5.8 Interactively explore and review data

The checkFeatures and checkComponents functions start a graphical user interface (GUI) which allows you to interactively explore and review feature and components data, respectively.

checkFeatures(fGroups) # inspect features and feature groups
checkComponents(componCAM, fGroups) # inspect components

Both functions allow you to easily explore the data in an interactive way. Furthermore, these functions allow you to remove unwanted data. This is useful to remove for example features that are actually noise and feature groups that shouldn’t be in the same component. To remove an unwanted feature, feature group or components, simply uncheck its ‘keep’ checkbox. The next step is to save the selections you made. A check session is a file that stores which data should be removed. Once the session file is saved the filter function can be used to actually remove the data:

fGroupsF <- filter(fGroups, checkFeaturesSession = TRUE)
componCAMF <- filter(componCAM, checkComponentsSession = TRUE)

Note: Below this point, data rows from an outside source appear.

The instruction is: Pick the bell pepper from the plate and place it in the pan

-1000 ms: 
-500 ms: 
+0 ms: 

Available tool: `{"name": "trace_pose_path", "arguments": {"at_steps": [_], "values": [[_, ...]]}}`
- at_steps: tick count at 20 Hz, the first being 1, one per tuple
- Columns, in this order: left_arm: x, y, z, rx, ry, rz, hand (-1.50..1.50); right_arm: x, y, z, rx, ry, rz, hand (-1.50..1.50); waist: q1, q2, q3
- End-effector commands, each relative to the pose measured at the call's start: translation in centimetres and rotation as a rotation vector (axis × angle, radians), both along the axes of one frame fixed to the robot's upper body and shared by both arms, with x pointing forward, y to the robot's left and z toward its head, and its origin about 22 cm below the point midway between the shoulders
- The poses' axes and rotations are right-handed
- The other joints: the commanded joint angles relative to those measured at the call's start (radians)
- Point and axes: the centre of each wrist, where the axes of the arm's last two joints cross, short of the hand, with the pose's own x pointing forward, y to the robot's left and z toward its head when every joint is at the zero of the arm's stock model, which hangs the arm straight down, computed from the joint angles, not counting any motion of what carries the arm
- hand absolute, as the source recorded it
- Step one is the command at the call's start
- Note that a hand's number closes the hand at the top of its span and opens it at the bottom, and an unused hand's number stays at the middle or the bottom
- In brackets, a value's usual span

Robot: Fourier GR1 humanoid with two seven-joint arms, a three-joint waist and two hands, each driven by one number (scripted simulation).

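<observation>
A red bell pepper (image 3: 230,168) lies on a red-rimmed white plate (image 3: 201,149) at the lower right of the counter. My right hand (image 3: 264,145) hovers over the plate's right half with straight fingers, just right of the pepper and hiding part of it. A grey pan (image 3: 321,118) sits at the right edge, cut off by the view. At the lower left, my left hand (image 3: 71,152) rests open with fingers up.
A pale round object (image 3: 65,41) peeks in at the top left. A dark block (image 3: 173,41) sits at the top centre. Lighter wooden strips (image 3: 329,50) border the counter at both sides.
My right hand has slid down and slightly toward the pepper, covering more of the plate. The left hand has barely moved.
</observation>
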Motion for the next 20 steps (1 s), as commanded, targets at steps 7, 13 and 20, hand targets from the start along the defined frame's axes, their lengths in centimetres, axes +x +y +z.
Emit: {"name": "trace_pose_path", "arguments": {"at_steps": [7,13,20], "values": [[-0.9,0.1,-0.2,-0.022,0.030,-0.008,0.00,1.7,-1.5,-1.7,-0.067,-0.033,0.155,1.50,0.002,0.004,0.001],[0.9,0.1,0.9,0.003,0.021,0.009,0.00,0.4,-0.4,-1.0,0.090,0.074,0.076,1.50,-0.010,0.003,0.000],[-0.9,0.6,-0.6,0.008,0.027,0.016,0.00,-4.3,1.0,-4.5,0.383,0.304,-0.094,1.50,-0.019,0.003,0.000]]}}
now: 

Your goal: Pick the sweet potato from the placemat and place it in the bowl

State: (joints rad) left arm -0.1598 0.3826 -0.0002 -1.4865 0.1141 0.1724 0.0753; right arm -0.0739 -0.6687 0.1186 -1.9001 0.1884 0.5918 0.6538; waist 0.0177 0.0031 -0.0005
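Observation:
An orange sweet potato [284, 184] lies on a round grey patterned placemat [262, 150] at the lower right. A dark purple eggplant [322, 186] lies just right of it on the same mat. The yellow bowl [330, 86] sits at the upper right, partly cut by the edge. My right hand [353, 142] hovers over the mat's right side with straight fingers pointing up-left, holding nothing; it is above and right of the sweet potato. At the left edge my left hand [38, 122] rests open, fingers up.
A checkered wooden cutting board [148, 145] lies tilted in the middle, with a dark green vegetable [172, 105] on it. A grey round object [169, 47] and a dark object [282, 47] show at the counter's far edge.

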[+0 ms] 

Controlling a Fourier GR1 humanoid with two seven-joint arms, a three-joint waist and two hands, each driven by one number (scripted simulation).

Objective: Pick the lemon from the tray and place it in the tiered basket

If you saved the session and you re-launch the GUI it will restore the selections made earlier. The clearSession argument can be used to fully clear a session before starting the GUI, hence, all the data will be restored to their ‘keep state’.

checkFeatures(fGroups, clearSession = TRUE) # start GUI with fresh session

It is also possible to use multiple different sessions. This is especially useful if you do not want to overwrite previous session data or want to inspect different objects. In this case the session file name should be specified:

checkFeatures(fGroups, "mysession.yml")
fGroupsF <- filter(fGroups, checkFeaturesSession = "mysession.yml")

The default session names are "checked-features.yml" and "checked-components.yml" for feature and component data, respectively.

The extension of session file names is .yml since the YAML file format is used. An advantage of this format is that it is easily readable and editable with a text editor.

Note that the session data is tied to the feature group names of your data. This means that, for instance, when you re-group your feature data after changing some parameters, the session data you prepared earlier cannot be used anymore. Since probably quite some manual work went into creating the session file, a special function is available to import a session that was made for previous data. This function tries its best to guess the new feature group name based on similarity of their retention times and m/z values.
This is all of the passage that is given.